- _EXERCISE AIM_
What are the lines below, starting at the line containing "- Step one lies" and ending at the line containing "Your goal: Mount"? Write them out exactly, ends included, without pictures.

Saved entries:

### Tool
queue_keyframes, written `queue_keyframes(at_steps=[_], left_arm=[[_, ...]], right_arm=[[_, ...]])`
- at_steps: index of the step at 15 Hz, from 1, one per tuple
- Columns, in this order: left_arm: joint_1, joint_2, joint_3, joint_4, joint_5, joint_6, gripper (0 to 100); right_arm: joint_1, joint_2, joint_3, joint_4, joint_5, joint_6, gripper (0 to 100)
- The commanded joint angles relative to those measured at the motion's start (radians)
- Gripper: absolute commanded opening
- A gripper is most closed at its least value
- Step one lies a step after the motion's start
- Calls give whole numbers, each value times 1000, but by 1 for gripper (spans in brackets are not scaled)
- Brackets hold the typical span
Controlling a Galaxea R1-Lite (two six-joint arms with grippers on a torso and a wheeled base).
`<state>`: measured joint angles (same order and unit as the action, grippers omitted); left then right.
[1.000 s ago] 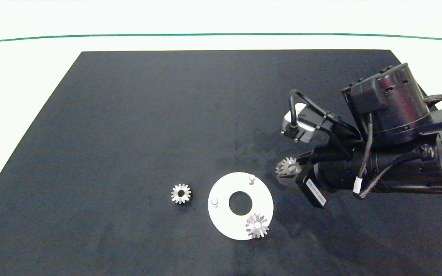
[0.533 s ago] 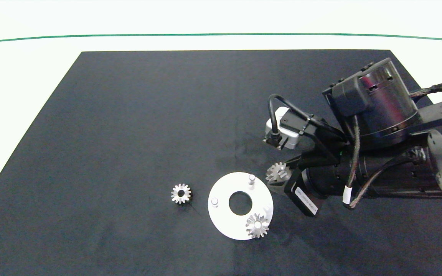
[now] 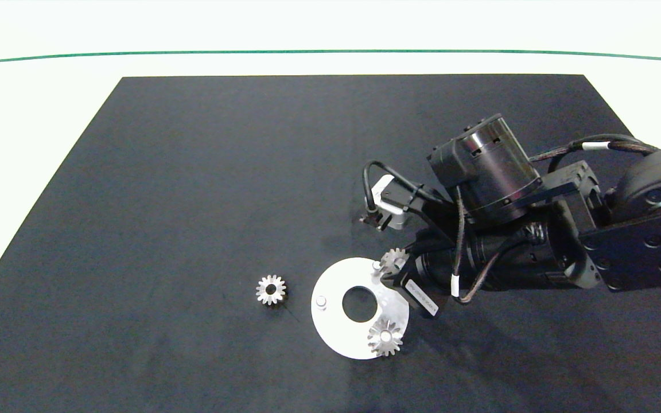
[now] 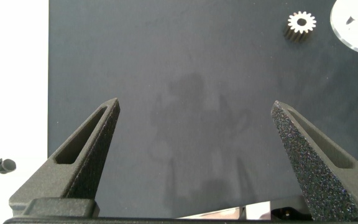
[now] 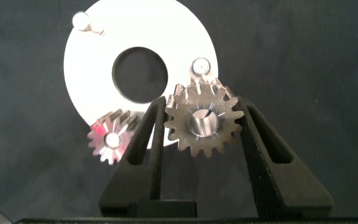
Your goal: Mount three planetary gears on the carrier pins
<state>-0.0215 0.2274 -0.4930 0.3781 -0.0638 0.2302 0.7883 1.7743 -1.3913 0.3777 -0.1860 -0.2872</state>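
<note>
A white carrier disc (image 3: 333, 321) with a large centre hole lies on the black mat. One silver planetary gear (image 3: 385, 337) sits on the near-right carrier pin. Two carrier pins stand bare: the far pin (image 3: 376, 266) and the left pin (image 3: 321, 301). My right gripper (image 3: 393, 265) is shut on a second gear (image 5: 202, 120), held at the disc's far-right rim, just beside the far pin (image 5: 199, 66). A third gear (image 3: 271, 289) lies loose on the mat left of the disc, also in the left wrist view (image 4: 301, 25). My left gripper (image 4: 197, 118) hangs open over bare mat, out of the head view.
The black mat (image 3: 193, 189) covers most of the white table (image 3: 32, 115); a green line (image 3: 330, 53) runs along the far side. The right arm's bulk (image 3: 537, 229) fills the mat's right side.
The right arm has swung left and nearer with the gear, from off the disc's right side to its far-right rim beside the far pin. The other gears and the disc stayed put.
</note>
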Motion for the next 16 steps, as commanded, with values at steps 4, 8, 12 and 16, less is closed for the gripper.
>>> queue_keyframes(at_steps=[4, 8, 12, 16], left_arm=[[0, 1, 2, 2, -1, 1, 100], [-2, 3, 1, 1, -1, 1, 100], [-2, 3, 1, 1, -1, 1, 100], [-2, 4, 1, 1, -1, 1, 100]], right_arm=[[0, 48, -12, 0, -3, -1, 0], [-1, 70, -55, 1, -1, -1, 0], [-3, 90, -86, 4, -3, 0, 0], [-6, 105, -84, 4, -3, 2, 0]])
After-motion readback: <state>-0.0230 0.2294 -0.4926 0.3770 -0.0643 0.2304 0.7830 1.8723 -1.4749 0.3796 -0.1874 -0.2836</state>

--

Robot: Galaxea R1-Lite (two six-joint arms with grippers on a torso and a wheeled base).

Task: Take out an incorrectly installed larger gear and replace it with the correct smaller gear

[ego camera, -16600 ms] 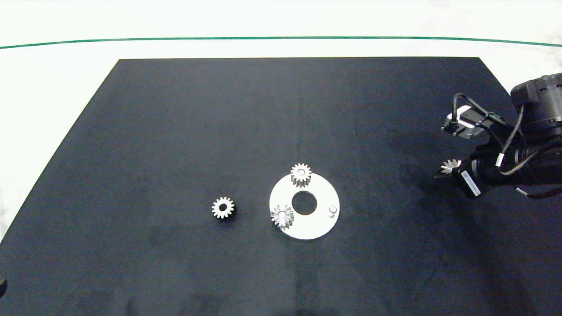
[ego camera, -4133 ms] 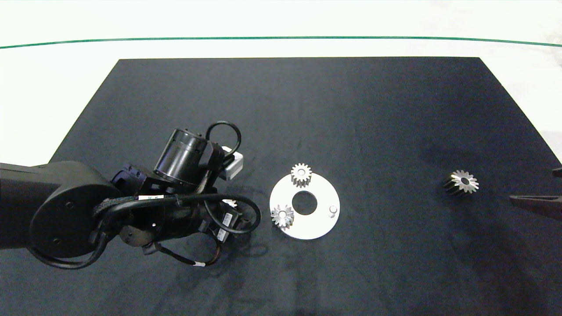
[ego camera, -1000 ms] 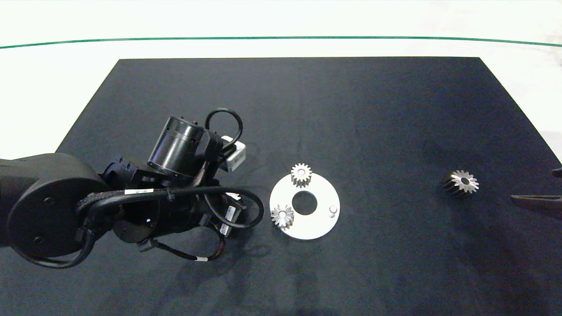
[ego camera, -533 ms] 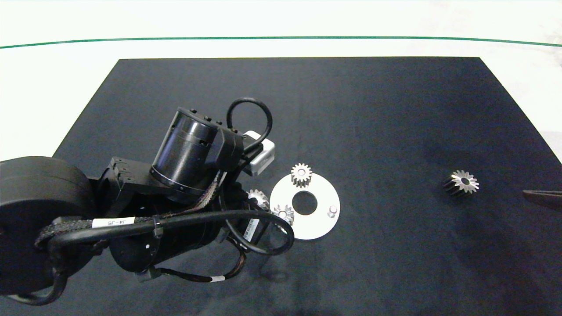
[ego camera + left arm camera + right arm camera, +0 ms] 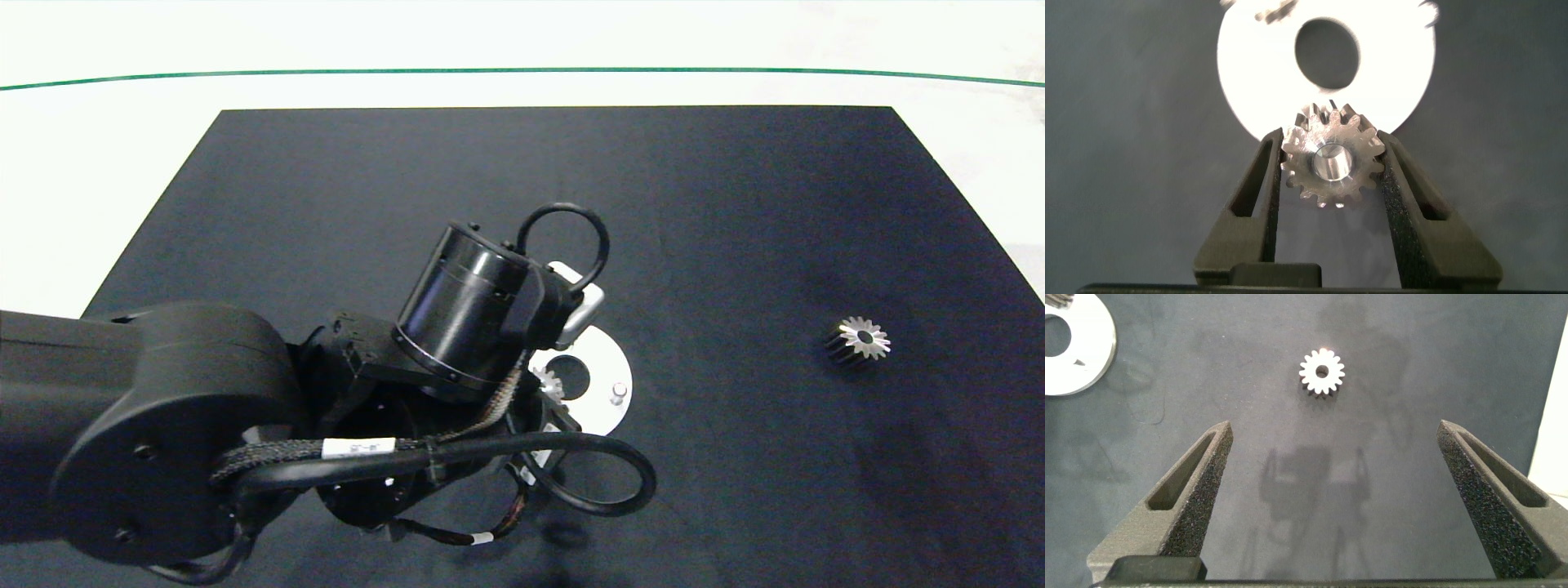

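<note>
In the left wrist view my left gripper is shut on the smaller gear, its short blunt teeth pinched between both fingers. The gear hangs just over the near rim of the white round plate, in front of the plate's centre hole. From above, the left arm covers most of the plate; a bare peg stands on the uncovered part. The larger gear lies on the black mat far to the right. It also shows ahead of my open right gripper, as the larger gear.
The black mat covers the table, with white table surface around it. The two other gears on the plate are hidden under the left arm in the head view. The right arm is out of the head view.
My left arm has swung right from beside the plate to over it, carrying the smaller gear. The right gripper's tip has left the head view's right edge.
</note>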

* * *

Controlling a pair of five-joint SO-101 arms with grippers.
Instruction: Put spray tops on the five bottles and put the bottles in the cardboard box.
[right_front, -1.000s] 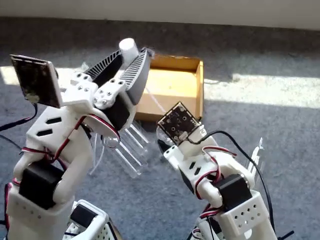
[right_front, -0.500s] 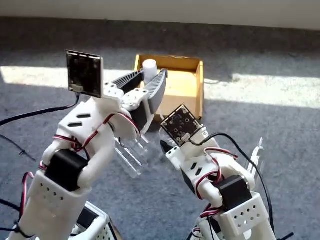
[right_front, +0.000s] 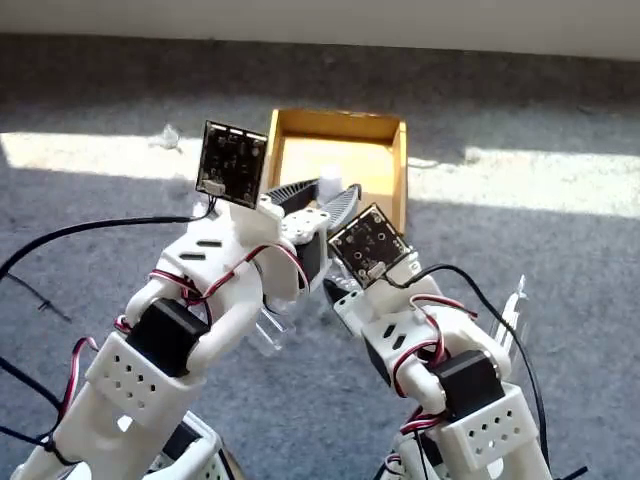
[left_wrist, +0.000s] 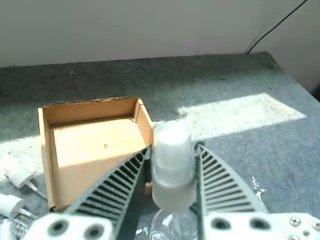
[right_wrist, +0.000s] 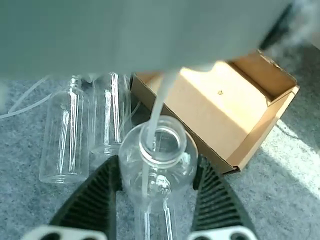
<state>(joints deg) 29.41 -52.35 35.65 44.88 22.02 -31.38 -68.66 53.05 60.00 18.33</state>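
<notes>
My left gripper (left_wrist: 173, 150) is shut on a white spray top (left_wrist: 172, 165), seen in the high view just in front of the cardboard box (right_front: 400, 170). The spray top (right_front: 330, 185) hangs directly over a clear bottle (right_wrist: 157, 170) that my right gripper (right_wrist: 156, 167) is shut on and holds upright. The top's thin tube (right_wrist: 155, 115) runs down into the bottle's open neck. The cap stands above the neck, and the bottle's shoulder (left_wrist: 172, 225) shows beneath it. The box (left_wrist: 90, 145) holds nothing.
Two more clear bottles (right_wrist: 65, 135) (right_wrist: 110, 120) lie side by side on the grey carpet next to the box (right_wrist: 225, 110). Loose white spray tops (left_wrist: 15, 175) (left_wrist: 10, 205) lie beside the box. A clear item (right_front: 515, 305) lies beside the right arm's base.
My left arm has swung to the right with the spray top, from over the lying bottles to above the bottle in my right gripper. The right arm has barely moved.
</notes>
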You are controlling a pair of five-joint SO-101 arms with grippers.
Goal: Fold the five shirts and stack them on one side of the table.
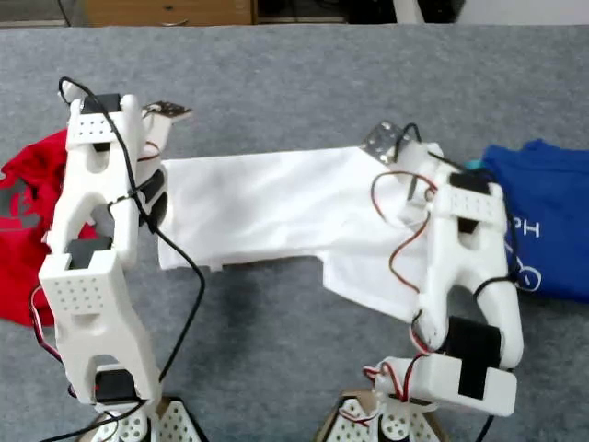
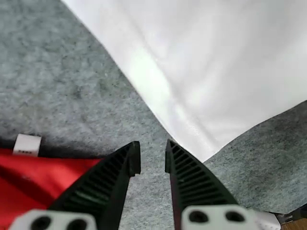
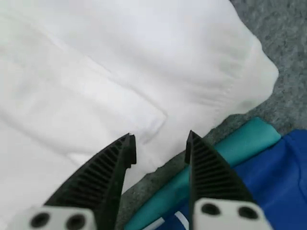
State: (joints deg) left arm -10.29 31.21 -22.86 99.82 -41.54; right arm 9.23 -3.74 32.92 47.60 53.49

- _RESULT OF THIS EXERCISE_
- Step one lies a step after the motion's start
- Calls give whole numbers, each value times 1000, but by 1 for gripper (spans in brackets are not scaled)
- Brackets hold the typical span
Controlling a Galaxea R1-Lite (two six-joint arms with grippers on a torso and a wheeled base).
`<state>`: measured joint angles (same order and unit as the action, grippers omitted); left then right.
[1.000 s ago] 
[0.533 s ago] 
[now] 
[now] 
[now] 
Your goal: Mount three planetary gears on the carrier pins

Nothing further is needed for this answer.